Наконец Гаху снова подвели к столу и опустили в кресло. Руки его, словно плети, упали вдоль тела. Видеман поднял их и положил на стол. Глаза президента ввалились, он казался похудевшим за эти несколько минут.
— Чего от меня хотят?!. — повернулся он к Хвалковскому. — Чего они от меня хотят?!. — повторил он дрожащими губами и громко всхлипнул.
Выходя из себя, Гитлер заорал:
— Существуют только две возможности: вторжение моих войск произойдёт в терпимой обстановке, чешская армия не окажет сопротивления, гражданское население беспрекословно подчинится всем требованиям моих офицеров. И другая: битва!
Он умолк, задыхаясь.
Послышался хриплый голос Геринга:
— Моим эскадрам бомбардировщиков нужно двадцать минут, чтобы достичь Праги. Для вылета им не нужно никаких специальных приказов. Сигналом к бомбардировке будет служить известие о гибели одного немецкого солдата.
— Никто, слышите, никто, — Гитлер театрально поднял руку, — не остановит меня: ваше государство должно быть уничтожено, и я его уничтожу. От вас, господин Гаха, зависит сделать карающую руку милостивой. Если вы проявите благоразумие, я обещаю даровать чехам известную автономию в границах рейха. Если нет…
Он не договорил. В комнате воцарилось насторожённое молчание. Оно было долгим. Гитлер сидел неподвижно, вперив бессмысленно расширенные глаза в пространство. Геринг медленно потирал ладони пухлых розовых рук. Гесс, сдвинув мохнатые брови, сосредоточенно рисовал что-то в блокноте. Риббентроп в волнении вертел между пальцами зажигалку. Гаусс сидел, выпрямив спину, ни на кого не глядя; монокль плотно держался в его глазу, седая бровь была неподвижна.

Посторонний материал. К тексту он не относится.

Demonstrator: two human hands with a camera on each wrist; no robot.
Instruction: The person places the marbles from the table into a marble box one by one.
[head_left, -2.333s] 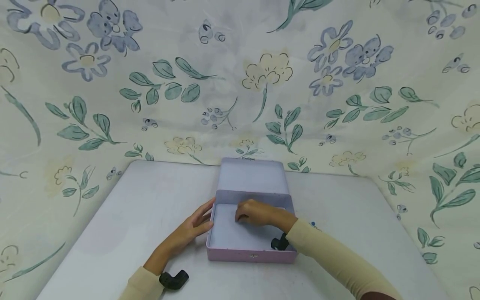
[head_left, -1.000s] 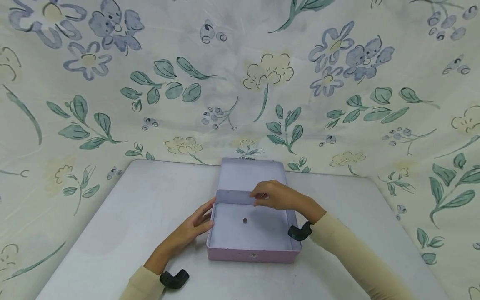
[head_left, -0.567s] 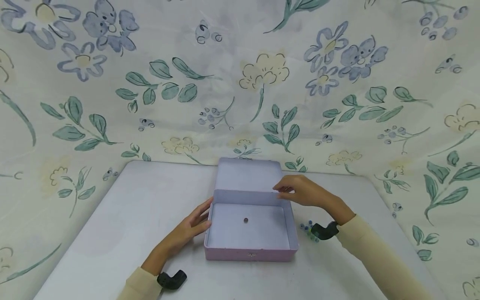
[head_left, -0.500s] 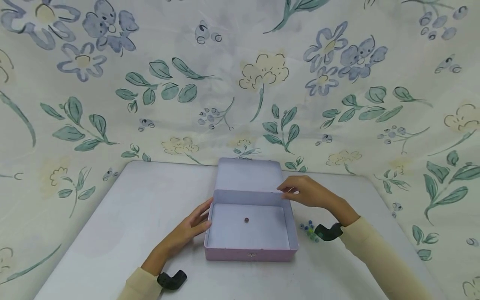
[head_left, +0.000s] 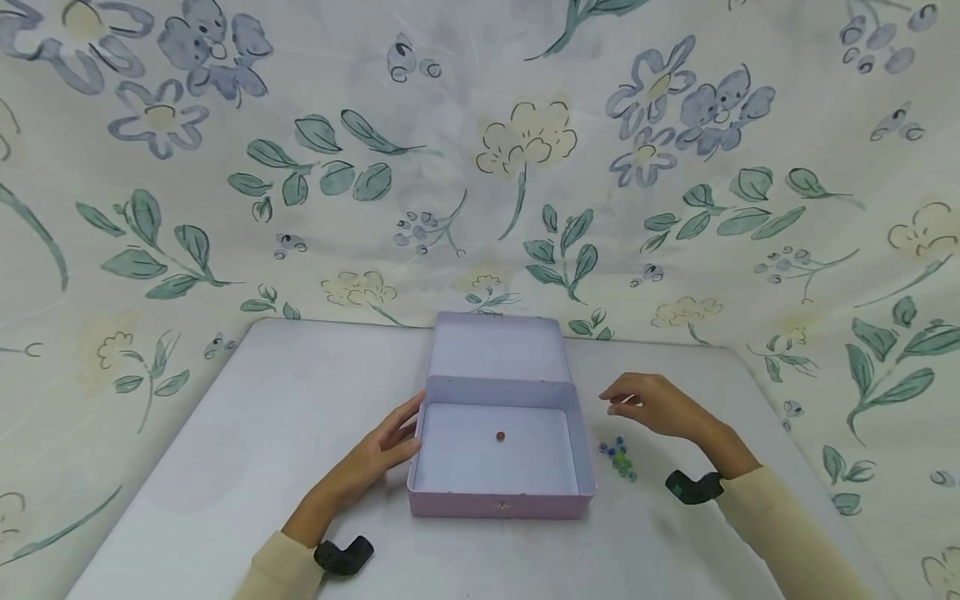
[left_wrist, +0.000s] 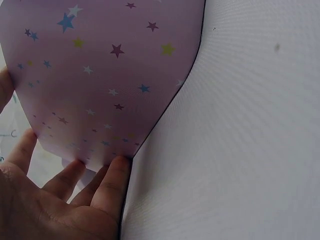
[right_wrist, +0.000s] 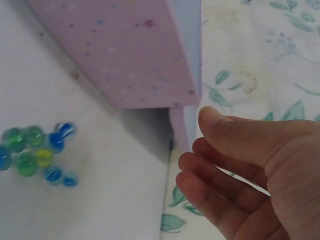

Не опуская взгляда, словно он читал что-то начертанное в пространстве над головами чехов, Гитлер проговорил негромким голосом:
— Советую господам Гахе и Хвалковскому удалиться и обсудить, что нужно сделать для удовлетворения требований, которые я им поставил. Им предстоит великое решение. Я не хочу стеснять их времени. Они имеют десять минут.
— Мне необходимо посоветоваться с правительством республики, — проговорил Гаха так, будто каждое слово стоило ему огромных усилий.